By Dean Baker
The Labor Department reported that the economy added just 120,000 jobs in March, a sharp slowdown from the pace of the prior three months where growth averaged 246,000. The slowdown was pretty much across all sectors, with manufacturing, which added 37,000 jobs in March, being the major exception. In spite of the weak job growth, the unemployment rate edged down from 8.3 percent to 8.2 percent.
The drop in unemployment over the last two years has been striking given the limited growth over this period. While the unemployment rate has fallen by 1.8 percentage points since its peak in October of 2009, the employment-to-population ratio (EPOP) is up by just 0.3 percentage points from the low it hit in December of 2009. Clearly, most of this decline is the result of people leaving the labor force rather than unemployed workers getting jobs.
Nonetheless, there was good news in the March household survey. The EPOP for African Americans rose for the fourth consecutive month to 53.2 percent, 2.3 percentage points above the low hit last summer. The EPOP for African-American women rose to 55.4 percent, 2.5 percentage points above the low hit last summer.
The percentage of unemployment attributable to people voluntarily quitting their jobs rose by 0.8 percentage points to 8.7 percent, the highest share since December of 2008. All the measures of unemployment duration improved in March, and the number of people involuntarily working part-time fell by 404,000 to the lowest level since November of 2008. This helped push the U-6 measure of labor market slack to 14.5 percent, the lowest level since January of 2009.
The slower job growth shown in the establishment survey in March likely reflected the fact that good weather pulled forward a lot of hiring so that workers who might typically have been hired in March instead found jobs in January and February. This is most obviously the case in construction, which showed a loss of 7,000 jobs after showing an average gain of 13,000 in the prior three months. Weather may also explain the decline of 14,200 jobs in employment services (the broader temp category) after the sector added an average of 45,600 jobs the prior three months.
The auto sector continues to be a driving force in manufacturing, adding 11,600 jobs in March.

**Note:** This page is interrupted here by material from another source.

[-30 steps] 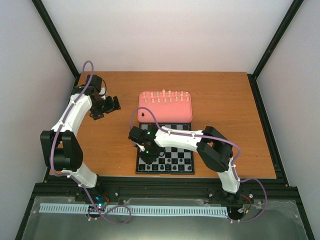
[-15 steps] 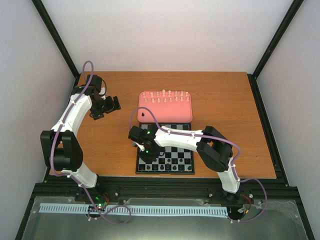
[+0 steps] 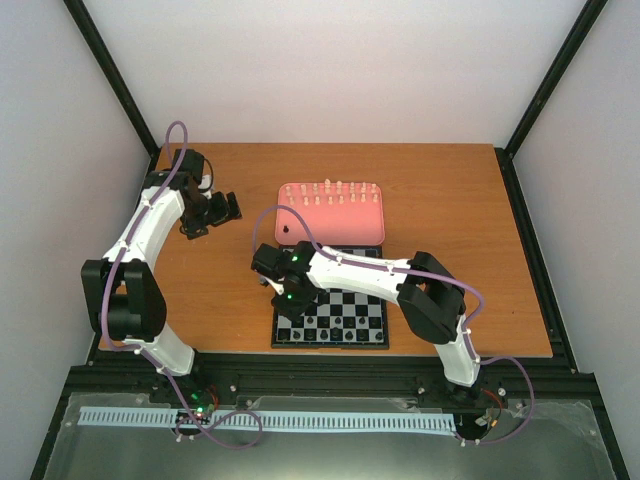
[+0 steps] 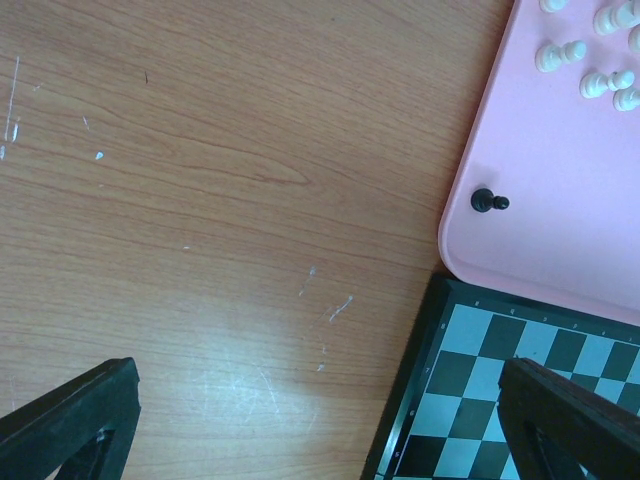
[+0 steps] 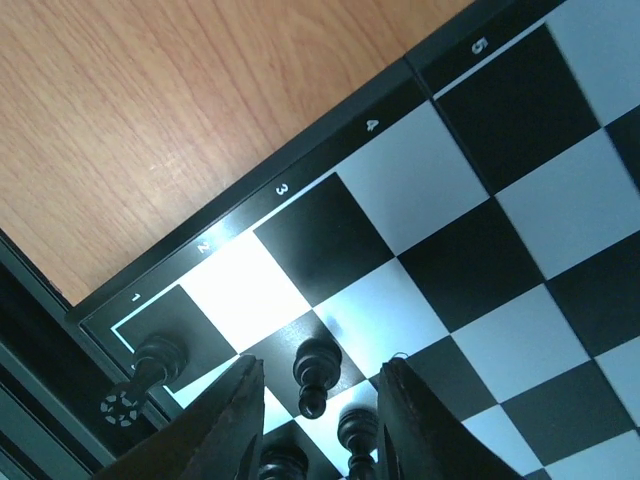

However non-durable manufacturing also showed some growth, adding 11,000 jobs in March — the third consecutive increase in sector after losing jobs through the fall. Retail lost 33,800 jobs in March. This likely reflects some timing issues but probably also some decline in business at weaker retailers such as Sears and K-Mart. The monthly chain store data released yesterday presented an overly optimistic picture since they exclude these chains as well as Wal-Mart, which together comprise close to half of the sector.
Health care added 26,000 jobs in March, down from an average of 38,000 the prior two months. The earlier rate was too high to be plausible, so there was likely some weather effect here as well. Restaurants added 36,900 jobs, keeping up a rapid pace of job growth since the fall. This will almost certainly be lower in the spring.
One very positive item is that government employment rose slightly in March. It has been virtually flat since December, indicating that the sector may no longer be a drag on growth going forward.
One very discouraging item in the survey was a 0.1 hour drop in the length of the average workweek. While the data are erratic, the drop was driven largely by a decline of 0.3 hours in nondurable manufacturing, a sector where hours tend to be better measured. Wages continue to go nowhere. The average hourly wage has increased at just a 1.85 percent annual rate over the last quarter, which likely puts it behind inflation. The wage for production, non-supervisory workers, which better tracks the median wage, increased at just a 1.37 percent annual rate over this period.
The weaker job growth in the March data is primarily an artifact of the weather. However the 212,000 average job gain over the last three months is not especially strong. It implies a return to full employment some time in 2019.